S’appuyant sur ces allégations, les experts de l’ONU décrivent une armée congolaise aux actions « dictées principalement par les intérêts économiques de ses chefs ». Ainsi, selon les experts onusiens, « la création en 2010, dans la région de Walikale (où se trouve la mine de Bisie), de la milice Maï-Maï Cheka procéderait des mobiles mercantilistes dont les commanditaires se recrutent dans la hiérarchie militaire dans le Nord-Kivu ».
Dans ces conditions, s’interrogent les enquêteurs de l’Onu, quel crédit peut-on accorder aux nombreuses initiatives du gouvernement tendant à sécuriser la partie Est de la RDC ?
Apparemment, la paix à l’Est ou les actions menées ça et là pour pacifier cette partie du territoire national sont torpillées part ceux-là mêmes qui devaient en garantir l’efficacité, notamment des militaires des Forces armées de la RDC. Le drame est que ce sont les galonnés et commandants des troupes qui entretiennent le désordre pour faire prospérer leurs affaires.
L’interdiction de l’exploitation artisanale dans les mines de l’Est n’aura été qu’un coup d’épée dans l’eau.

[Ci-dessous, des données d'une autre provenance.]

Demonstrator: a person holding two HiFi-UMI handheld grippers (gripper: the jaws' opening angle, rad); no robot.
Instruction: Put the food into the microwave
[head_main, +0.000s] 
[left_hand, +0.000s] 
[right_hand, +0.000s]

Un non événement destiné juste à la consommation extérieure. Or, en décrétant la mesure, le chef de l’Etat avait clairement fustigé la chaîne maffieuse qui se nourrissait de l’exploitation illégale des mines de l’Est. Il s’était indigné de graves ramifications de ce réseau aussi bien dans l’administration que dans les FARDC.
Mais, depuis ce constat – fait par ailleurs à Goma, plaque tournante de ce commerce illégal – personne n’a été sanctionné, surtout dans les rangs des FARDC. Voilà une preuve de l’impunité. Certains citoyens se placent ou sont placés au-dessus de la loi.
Dans ces conditions, l’on ne peut donc pas s’étonner que des groupes armés actifs dans l’Est du Congo, y compris l’armée congolaise, aient réussi à contourner les programmes internationaux pour mettre sur pied des réseaux qui exploitent les ressources minérales du pays.
Le rapport précise que ces groupes armés demeurent actifs en dépit d’efforts visant à les désarmer et à réformer une armée réputée désorganisée et indisciplinée. Le rapport affirme qu’un gang criminel a même été formé au sein de l’armée.
UN DEMENTI QUI NE DEMENT RIEN
Les principales articulations du rapport se fondent sur les informations fournies par l’Onu et des groupes locaux de même que sur les « observations directes faites sur le terrain » par l’équipe. Ces informations auraient été corroborées par au moins trois sources que le groupe d’experts a jugées fiables.
Toutefois, un porte-parole des FARDC basé à l’Est, en l’occurrence le commandant Sylvain Ekenge, s’est interrogé sur la crédibilité de ce rapport. Approché par Reuters, il a déclaré fausses les allégations selon lesquelles d’anciens officiers du CNDP seraient « les vrais décideurs ». Selon lui, les enquêteurs « se présentent comme des experts mais ils se fondent sur des rumeurs ».
Toujours est-il que le Conseil de sécurité de l’Onu a approuvé plusieurs recommandations du rapport, dont une demande d’enquête sur les atteintes aux droits de l’Homme dans l’armée nationale et une autre en faveur de nouvelles directives applicables dans l’industrie minière.